In 1913, “little Mary Phagan” was murdered at the National Pencil Factory in Atlanta, Leo Frank was tried for the murder, and in 1915, he was lynched by an angry mob in Marietta. Since then, the case of Leo Frank has been closely studied and debated.
Recently, an award-winning film about the murders, The People v. Leo Frank, premiered in Atlanta (April 2009), and an academic publication about the Frank case as it has been portrayed in popular media was issued (Bernstein, Matthew. Screening a Lynching: the Leo Frank Case On Film And Television. Athens: University of Georgia Press, 2009).
Scholarly works on Leo Frank cite an extremely rare book published in Atlanta in 1913, the year of Phagan’s murder and Frank’s trial: The Frank Case: Inside Story of Georgia’s Greatest Murder Mystery (Atlanta, Ga.: Published by the Atlanta Publishing Co., copyright 1913). It is uncertain how many copies of this work were printed, but few copies are known to exist. Printed on acidic newsprint, all remaining examples of the 144-page description of the Frank trial are extremely fragile.

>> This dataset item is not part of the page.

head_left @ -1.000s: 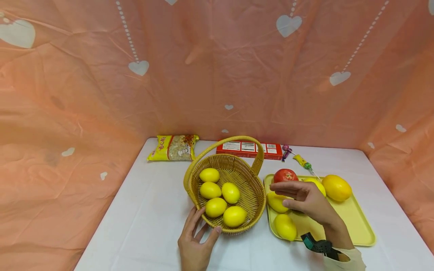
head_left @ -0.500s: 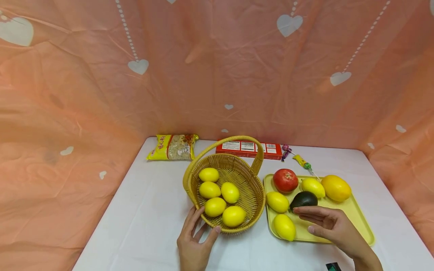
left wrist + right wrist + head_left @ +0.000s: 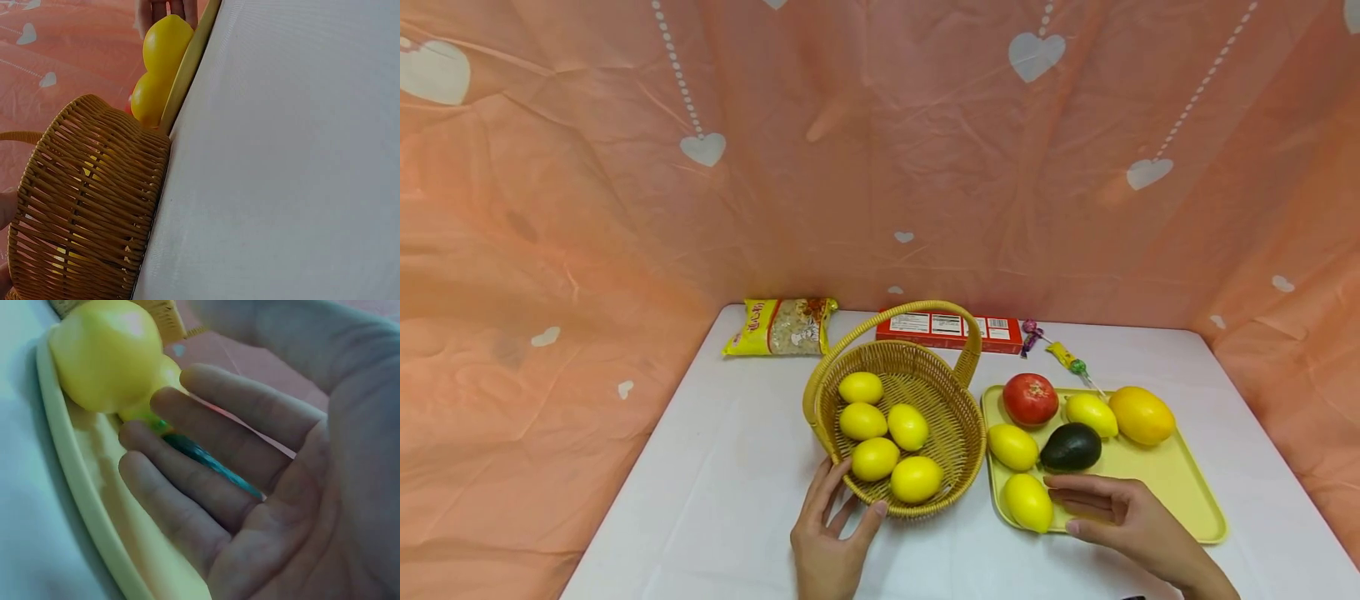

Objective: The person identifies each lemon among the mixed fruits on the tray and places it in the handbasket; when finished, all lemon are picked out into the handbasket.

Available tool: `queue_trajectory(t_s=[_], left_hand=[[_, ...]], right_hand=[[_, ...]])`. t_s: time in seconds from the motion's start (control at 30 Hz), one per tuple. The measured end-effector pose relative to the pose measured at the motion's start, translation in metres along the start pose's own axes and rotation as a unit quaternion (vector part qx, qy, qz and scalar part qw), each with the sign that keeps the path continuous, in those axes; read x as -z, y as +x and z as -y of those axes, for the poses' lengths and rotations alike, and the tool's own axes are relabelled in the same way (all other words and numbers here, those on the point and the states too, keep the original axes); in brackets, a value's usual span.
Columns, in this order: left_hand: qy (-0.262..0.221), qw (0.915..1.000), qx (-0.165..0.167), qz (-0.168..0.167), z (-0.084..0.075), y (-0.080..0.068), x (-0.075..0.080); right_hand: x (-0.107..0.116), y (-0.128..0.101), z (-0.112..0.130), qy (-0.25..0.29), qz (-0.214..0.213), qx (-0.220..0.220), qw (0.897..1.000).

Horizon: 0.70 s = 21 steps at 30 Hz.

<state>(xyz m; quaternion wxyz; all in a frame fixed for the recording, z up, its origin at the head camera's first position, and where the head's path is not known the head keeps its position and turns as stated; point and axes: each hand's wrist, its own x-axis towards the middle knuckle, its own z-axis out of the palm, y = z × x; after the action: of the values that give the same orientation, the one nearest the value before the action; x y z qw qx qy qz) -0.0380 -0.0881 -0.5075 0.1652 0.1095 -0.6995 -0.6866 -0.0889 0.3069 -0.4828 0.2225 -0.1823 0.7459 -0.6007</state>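
Observation:
A round wicker basket (image 3: pixel 925 354) with a tall handle holds several lemons (image 3: pixel 917 479). My left hand (image 3: pixel 831 542) grips its near rim, thumb in front and fingers at the left side; the left wrist view shows fingertips against the woven wall. Over the near edge of a yellow tray (image 3: pixel 1187 500), my right hand (image 3: pixel 1123 521) is extended with nothing in it. Its fingertips are close beside the nearest lemon (image 3: pixel 1028 503) on the tray. In the right wrist view that lemon (image 3: pixel 106 353) sits just beyond the straight fingers. A dark avocado (image 3: pixel 1071 447) lies behind the hand.
Also on the tray are a red pomegranate-like fruit (image 3: pixel 1030 399), two more lemons (image 3: pixel 1013 447) and a larger orange-yellow fruit (image 3: pixel 1142 415). Behind stand a yellow food packet (image 3: pixel 782 327), a red box (image 3: pixel 925 337) and wrapped lollipops (image 3: pixel 1063 357). A pink curtain (image 3: pixel 865 167) hangs behind the table.
My right hand has drawn back from above the middle of the tray toward its near edge, beside the nearest lemon, uncovering the avocado. The left hand and basket stay in place.

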Motion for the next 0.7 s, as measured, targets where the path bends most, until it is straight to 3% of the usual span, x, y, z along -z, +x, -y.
queue_trajectory(t_s=[0.13, 0.27, 0.4, 0.53, 0.7], left_hand=[[0.001, 1.0, -0.001, -0.001, 0.0, 0.0, 0.0], [-0.001, 1.0, -0.001, -0.004, 0.0, 0.0, 0.0], [-0.001, 1.0, 0.002, -0.006, 0.0, 0.0, 0.0], [-0.002, 1.0, 0.004, -0.006, 0.0, 0.0, 0.0], [-0.005, 1.0, 0.002, -0.006, 0.001, 0.0, -0.001]], right_hand=[[-0.008, 0.009, 0.001, 0.007, 0.008, -0.02, 1.0], [-0.016, 0.017, 0.0, -0.005, 0.005, 0.002, 1.0], [-0.026, 0.023, -0.001, -0.041, -0.03, 0.011, 0.999], [-0.033, 0.028, 0.002, -0.071, -0.066, -0.008, 0.995], [-0.032, 0.025, 0.012, -0.092, -0.081, 0.009, 0.992]])
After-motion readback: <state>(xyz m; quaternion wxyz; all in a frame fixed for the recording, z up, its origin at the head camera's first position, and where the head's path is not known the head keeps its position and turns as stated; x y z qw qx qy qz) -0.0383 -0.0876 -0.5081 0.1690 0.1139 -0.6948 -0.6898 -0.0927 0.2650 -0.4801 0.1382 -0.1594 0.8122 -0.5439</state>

To preserve the content of the publication for researchers, the Special Collections and Archives Department has produced a full-text digital copy of The Frank Case from the James Walter Mason Collection and made it freely available on the library’s website.

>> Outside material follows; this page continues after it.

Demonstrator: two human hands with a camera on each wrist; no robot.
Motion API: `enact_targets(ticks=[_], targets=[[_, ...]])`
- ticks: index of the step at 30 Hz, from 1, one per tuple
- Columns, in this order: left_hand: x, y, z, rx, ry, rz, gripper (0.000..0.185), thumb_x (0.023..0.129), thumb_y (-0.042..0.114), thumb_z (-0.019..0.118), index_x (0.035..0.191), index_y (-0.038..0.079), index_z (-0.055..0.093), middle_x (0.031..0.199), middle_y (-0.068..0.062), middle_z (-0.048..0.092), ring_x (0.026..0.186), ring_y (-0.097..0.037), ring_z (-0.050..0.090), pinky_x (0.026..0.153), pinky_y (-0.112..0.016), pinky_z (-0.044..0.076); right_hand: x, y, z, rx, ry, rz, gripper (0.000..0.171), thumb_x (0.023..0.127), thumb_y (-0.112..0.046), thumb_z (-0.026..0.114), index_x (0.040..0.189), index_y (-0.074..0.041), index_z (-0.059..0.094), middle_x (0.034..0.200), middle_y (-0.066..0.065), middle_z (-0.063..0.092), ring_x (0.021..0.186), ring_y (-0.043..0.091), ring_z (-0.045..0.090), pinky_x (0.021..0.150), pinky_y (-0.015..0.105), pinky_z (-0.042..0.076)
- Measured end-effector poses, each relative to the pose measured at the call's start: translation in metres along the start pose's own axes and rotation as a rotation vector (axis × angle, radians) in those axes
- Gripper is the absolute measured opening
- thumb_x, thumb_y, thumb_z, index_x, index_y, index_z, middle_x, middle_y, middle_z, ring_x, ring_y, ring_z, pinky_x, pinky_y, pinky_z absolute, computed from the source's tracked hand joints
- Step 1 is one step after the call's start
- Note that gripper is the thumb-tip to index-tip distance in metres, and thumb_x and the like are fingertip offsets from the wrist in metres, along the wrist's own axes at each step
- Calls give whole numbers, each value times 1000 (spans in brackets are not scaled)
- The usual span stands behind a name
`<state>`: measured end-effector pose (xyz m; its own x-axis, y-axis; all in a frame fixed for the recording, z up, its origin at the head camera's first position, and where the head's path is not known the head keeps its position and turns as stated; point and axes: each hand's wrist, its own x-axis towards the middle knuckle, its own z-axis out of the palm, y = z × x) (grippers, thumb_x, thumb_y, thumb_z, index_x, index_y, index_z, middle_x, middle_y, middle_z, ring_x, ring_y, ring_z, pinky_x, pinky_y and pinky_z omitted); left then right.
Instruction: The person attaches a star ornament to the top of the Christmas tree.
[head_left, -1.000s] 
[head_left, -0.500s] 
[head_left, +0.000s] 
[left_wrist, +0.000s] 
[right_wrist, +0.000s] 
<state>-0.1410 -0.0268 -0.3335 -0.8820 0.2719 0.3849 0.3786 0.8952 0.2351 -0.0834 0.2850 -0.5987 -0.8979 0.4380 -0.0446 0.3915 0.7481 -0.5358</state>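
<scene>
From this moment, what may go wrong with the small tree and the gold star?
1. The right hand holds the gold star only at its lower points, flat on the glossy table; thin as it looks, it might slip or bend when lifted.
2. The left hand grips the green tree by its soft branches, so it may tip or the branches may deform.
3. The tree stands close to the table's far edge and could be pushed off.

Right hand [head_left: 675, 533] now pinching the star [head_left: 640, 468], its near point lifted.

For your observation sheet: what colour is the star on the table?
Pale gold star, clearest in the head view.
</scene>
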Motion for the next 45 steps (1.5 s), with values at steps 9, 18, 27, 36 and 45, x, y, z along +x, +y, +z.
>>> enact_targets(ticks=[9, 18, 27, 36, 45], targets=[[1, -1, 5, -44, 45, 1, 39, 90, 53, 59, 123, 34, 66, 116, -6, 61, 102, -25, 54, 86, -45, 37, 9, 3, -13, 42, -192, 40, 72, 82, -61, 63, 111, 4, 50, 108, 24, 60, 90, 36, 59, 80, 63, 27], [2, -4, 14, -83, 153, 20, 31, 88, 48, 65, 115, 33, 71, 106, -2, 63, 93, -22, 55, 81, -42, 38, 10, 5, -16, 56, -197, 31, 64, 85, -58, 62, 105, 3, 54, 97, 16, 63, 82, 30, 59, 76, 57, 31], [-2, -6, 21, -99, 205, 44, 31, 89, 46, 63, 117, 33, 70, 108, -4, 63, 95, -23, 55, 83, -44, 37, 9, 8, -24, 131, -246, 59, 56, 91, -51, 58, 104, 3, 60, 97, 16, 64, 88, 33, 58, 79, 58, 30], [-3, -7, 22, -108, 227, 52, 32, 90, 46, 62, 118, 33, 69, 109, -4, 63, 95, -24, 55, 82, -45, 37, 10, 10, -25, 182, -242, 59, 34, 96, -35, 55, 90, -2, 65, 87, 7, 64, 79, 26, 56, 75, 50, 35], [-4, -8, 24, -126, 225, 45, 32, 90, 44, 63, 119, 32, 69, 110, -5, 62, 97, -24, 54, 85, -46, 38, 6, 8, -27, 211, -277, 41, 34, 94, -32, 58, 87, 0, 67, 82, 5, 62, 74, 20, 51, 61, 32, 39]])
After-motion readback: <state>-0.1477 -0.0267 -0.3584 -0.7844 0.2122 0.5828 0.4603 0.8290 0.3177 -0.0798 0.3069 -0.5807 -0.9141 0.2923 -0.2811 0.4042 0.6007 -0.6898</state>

The department has also digitized a later, more commonly available work on Leo Frank, also from the Mason Collection: Berry Benson’s Five Arguments in the Frank Case. I — Analysis of the Murder Notes. II — The Wardrobe Perjury. III — The Elevator Perjury. IV — Dorsey’s Star Witness Convicts Conley. V — James Conley Accuses Mary Phagan. (Augusta, Ga.: s.n., 1914 or 1915).
The James Walter Mason Collection was given to Georgia State University in the 1950s. It includes many 19th- and early 20th-century works on Georgia and the Southeastern United States. Most of these publications are in the Rare Book Collection and are listed in GIL, the library’s online catalog.

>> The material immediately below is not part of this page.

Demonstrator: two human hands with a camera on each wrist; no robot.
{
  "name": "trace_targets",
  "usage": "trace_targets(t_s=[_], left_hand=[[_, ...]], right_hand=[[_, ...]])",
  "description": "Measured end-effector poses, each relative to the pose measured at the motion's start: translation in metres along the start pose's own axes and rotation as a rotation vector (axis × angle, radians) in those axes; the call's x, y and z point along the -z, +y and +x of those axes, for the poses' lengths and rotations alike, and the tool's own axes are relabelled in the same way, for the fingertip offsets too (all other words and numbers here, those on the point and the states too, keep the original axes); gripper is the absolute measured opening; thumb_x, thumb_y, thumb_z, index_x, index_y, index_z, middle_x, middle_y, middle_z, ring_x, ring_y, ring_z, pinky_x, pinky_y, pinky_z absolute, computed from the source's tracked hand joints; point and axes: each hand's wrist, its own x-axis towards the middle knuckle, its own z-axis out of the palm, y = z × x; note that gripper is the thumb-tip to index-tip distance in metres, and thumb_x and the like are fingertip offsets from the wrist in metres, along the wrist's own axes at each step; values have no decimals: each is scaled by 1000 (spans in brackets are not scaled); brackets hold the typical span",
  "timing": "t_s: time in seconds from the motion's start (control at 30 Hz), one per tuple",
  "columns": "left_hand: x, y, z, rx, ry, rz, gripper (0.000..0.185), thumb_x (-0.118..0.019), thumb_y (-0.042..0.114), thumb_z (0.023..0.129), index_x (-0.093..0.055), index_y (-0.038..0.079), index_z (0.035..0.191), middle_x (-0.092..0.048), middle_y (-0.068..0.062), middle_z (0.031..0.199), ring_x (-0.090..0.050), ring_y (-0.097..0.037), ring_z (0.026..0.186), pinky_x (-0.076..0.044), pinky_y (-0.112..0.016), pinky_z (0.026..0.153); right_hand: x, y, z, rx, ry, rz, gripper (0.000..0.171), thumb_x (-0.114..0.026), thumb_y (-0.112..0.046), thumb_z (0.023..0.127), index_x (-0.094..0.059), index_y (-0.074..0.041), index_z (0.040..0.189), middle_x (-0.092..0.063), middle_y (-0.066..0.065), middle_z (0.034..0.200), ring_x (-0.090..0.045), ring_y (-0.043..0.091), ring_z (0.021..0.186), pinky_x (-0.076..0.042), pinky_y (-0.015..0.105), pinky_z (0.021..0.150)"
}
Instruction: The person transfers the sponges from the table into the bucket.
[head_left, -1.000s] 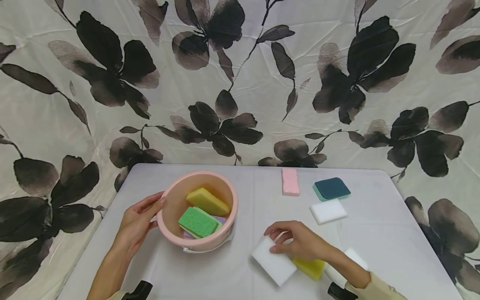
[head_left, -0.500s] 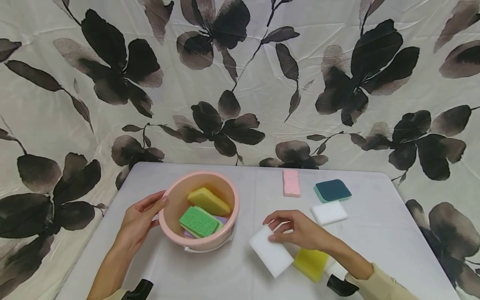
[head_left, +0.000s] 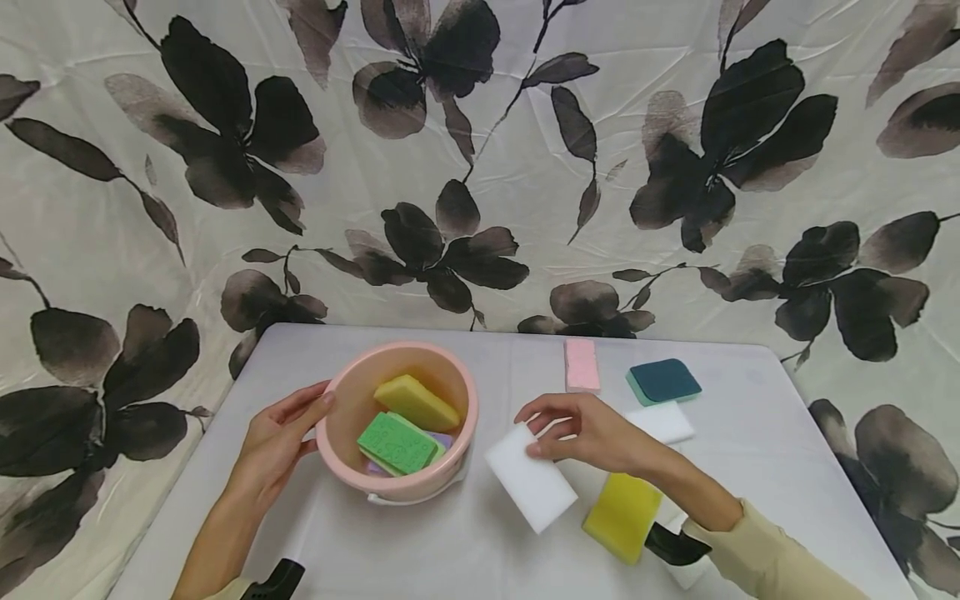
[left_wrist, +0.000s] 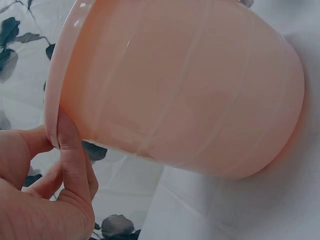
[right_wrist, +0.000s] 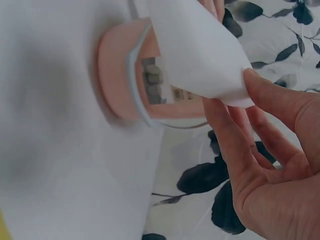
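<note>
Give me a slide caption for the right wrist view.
A right hand pinches a white sponge, with a pink bucket and its pale handle behind.

Reachable from above through the mouth of the pink bucket (head_left: 348, 425), with most room along its inner back-left wall. Crowded farther in by the green sponge (head_left: 401, 442) and inner yellow sponge (head_left: 416, 403). Barred at the left rim by the left hand (head_left: 281, 433). Passable, though narrowly, between bucket and raised white sponge (head_left: 531, 479), past the handle (right_wrist: 132, 70). Roomy across the tablecloth (head_left: 517, 379) behind that gap, as far as the pink block (head_left: 582, 365). Obstructed at right by the right forearm (head_left: 690, 487) and loose yellow sponge (head_left: 622, 517). Hard to judge beneath the sleeve (head_left: 765, 550).
</note>
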Motion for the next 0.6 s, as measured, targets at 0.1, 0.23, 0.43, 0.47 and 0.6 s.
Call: trace_targets(t_s=[0.1, 0.23, 0.43, 0.47, 0.6], left_hand=[[0, 0, 0, -1, -3, -11, 75, -74, 47, 93, -48, 9, 152, -66, 19, 117, -64, 2, 102, -58, -22, 81], [0, -1, -1, -9, -4, -16, 72, -73, 44, 95, -48, 8, 152, -66, 20, 114, -65, 2, 102, -59, -22, 80], [0, -2, -1, -19, -7, -1, 73, -72, 45, 95, -48, 8, 152, -65, 20, 115, -64, 2, 102, -58, -21, 82], [0, -2, -1, -18, -5, 3, 73, -72, 46, 95, -48, 8, 152, -65, 20, 116, -64, 2, 103, -58, -21, 82], [0, -2, -1, -20, -2, 14, 76, -73, 49, 93, -48, 9, 153, -64, 19, 118, -64, 2, 103, -58, -21, 83]], right_hand=[[2, -6, 4, 19, -2, -23, 37, -80, -16, 91, -69, -8, 125, -70, 8, 110, -72, 24, 98, -60, 32, 86], [4, -15, 10, 37, -8, -29, 38, -80, -15, 92, -68, -6, 127, -70, 9, 111, -72, 24, 99, -60, 33, 86], [4, -31, 20, 52, -17, -18, 40, -80, -13, 91, -68, -6, 128, -70, 9, 111, -72, 24, 98, -61, 36, 85], [3, -33, 22, 56, -16, -20, 40, -80, -13, 91, -68, -6, 128, -70, 9, 111, -72, 24, 98, -61, 37, 85], [3, -40, 30, 56, 0, -31, 41, -81, -17, 91, -68, -9, 129, -71, 8, 112, -73, 23, 98, -61, 38, 84]])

Two frequently cited sources for research into the Leo Frank murders include
- Leonard Dinnerstein’s The Leo Frank Case (Athens: University of Georgia Press, revised edition, 2008)
- And the Dead Shall Rise Again, by Steve Oney (New York : Pantheon, 2003).
The Rare Book Collection housed in the Special Collections and Archives Department, is a non-circulating collection available for research during the academic year, Monday through Friday, 9:00 AM until 5:00 PM.